Peter’s eyebrows rose. ‘Come on, Rosy. You know that Edward hates Guard almost as much as he did your grandfather.’
Rosy sighed.
‘Yes,’ she agreed. It was true. Guard and Edward were old business adversaries and, as her father had stated on more than one occasion, there hadn’t been a confrontation between the two men yet out of which Guard had not come the winner. ‘The mere fact that he knows how much Guard loves this place would only add to his pleasure in destroying it.’
‘We’re only talking about a business arrangement between the two of you, you know, some simple basic formalities which would enable you to fulfil the terms of the will. In time the marriage could be dissolved. You could sell the house to Guard and—’
‘In time? How much time?’ she had asked him suspiciously.
‘A year—a couple of years…’ Peter had shrugged, ignoring her dismayed gasp. ‘After all, it isn’t as though you want to marry someone else, is it? If you did, there wouldn’t be any problem, any need to involve Guard.’
‘I can’t do it,’ she told Peter positively. ‘The whole idea is completely ridiculous, repulsive.’
‘Well, then, I’m afraid you’ll have to resign yourself to the fact that Edward will inherit. Your grandfather’s already been dead for almost a month.’
‘I can’t do it,’ Rosy repeated, ignoring Peter’s comment. ‘I could never ask any man to marry me, but especially not Guard…’
Peter had laughed at her.
‘It’s a business proposal, that’s all. Think about it, Rosy. I know how ambivalent your feelings towards Queen’s Meadow are, but I can’t believe that you actually want to see Edward destroy it.’
‘No, of course I don’t,’ Rosy had agreed.
‘Then what have you got to lose?’
‘My freedom?’ she had suggested hollowly.

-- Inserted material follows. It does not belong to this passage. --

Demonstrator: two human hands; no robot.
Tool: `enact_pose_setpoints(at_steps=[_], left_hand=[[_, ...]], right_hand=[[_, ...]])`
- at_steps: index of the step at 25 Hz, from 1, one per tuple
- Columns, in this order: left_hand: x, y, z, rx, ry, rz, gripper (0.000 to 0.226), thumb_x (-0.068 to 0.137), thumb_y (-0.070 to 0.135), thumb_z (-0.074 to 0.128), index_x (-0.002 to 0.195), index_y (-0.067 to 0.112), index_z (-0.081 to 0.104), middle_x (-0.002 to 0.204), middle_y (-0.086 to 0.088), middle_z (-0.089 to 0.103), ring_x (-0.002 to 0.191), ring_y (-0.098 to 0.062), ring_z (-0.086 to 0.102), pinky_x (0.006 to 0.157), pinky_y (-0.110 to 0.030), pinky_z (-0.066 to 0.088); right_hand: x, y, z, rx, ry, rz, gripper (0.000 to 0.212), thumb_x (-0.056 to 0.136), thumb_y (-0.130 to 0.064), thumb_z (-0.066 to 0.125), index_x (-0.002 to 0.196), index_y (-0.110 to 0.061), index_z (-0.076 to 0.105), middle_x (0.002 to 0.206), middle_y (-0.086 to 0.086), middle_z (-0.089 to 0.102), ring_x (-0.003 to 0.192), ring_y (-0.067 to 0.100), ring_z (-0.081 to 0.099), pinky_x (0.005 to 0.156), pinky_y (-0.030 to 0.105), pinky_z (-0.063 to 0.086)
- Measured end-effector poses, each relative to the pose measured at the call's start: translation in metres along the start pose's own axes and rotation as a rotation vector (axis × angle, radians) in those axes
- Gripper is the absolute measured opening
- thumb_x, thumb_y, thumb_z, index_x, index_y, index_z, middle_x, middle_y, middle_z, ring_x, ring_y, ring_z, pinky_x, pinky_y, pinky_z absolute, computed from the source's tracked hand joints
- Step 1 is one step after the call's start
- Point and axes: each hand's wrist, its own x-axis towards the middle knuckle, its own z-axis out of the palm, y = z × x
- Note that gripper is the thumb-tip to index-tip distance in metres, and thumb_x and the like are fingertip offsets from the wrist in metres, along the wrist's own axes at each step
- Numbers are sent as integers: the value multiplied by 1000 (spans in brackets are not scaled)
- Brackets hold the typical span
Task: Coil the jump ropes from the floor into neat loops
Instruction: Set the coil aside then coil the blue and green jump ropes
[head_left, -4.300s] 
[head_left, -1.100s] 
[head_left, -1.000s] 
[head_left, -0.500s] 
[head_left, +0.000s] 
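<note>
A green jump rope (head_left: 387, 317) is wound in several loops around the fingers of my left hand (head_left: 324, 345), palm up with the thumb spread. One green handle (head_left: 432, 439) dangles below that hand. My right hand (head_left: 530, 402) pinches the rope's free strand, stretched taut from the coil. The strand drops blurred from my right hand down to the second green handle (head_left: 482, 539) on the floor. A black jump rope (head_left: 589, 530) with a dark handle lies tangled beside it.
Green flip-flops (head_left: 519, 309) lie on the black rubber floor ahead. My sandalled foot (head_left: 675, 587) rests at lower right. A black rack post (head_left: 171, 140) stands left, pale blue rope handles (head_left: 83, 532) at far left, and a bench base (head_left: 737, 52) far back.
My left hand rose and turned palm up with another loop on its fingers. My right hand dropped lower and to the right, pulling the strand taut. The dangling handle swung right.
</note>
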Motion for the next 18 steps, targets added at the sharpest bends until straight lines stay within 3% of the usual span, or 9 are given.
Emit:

Peter had laughed again. ‘Oh, I doubt that Guard would interfere with that,’ he had assured her. ‘He’s much too busy to have time to worry about what you’ll be doing. Promise me that you’ll at least think about it, Rosy. It’s for your sake that I’m doing this,’ he had added. ‘If you let Edward destroy this place, you’re bound to feel guilty.’
‘The way you do for putting all this moral blackmail on me?’ Rosy had asked him drily.
He had had the grace to look slightly uncomfortable.
‘All right, I’ll think about it,’ she had agreed.
And ultimately she had done more than just think about it, Rosy acknowledged, as she dragged her thoughts back to the present.
‘The trouble with you is that you’re far too soft-hearted.’ How often had she heard that accusation over the years?
Too often.
But Peter was right. She couldn’t let Edward destroy Queen’s Meadow without at least making some attempt to save it. By sacrificing herself. A wicked smile curled her mouth, her eyes suddenly dancing with bright humour. Oh, how chagrined Guard would be if he could read her mind. How many women were there who would look upon marriage to him in that light? Not many. Not any, she admitted, at least not from what she heard.
Well, all right, so she was peculiar—an oddity who for some reason could not see anything attractive in that magnetic sexuality of his which seemed to obsess virtually every other female who set eyes on him. So she was immune to whatever it was about him that made other women go weak at the knees, their eyes glazing with awe as they started babbling about his sexy looks, his smouldering eyes, his mouth and its full, sensual bottom lip, his shoulders, his body, his awesome charismatic personality, his single state and the subtle aura not just of sexual experience, but of sexual expertise which clung to him like perfume to a woman’s body.
Oddly, the last thing that most of them mentioned about him was his wealth.
Well, she could see nothing remotely sexually attractive about him, Rosy decided crossly, and she never had. As far as she was concerned, he was an arrogant, sarcastic pig who enjoyed nothing more than making fun of her.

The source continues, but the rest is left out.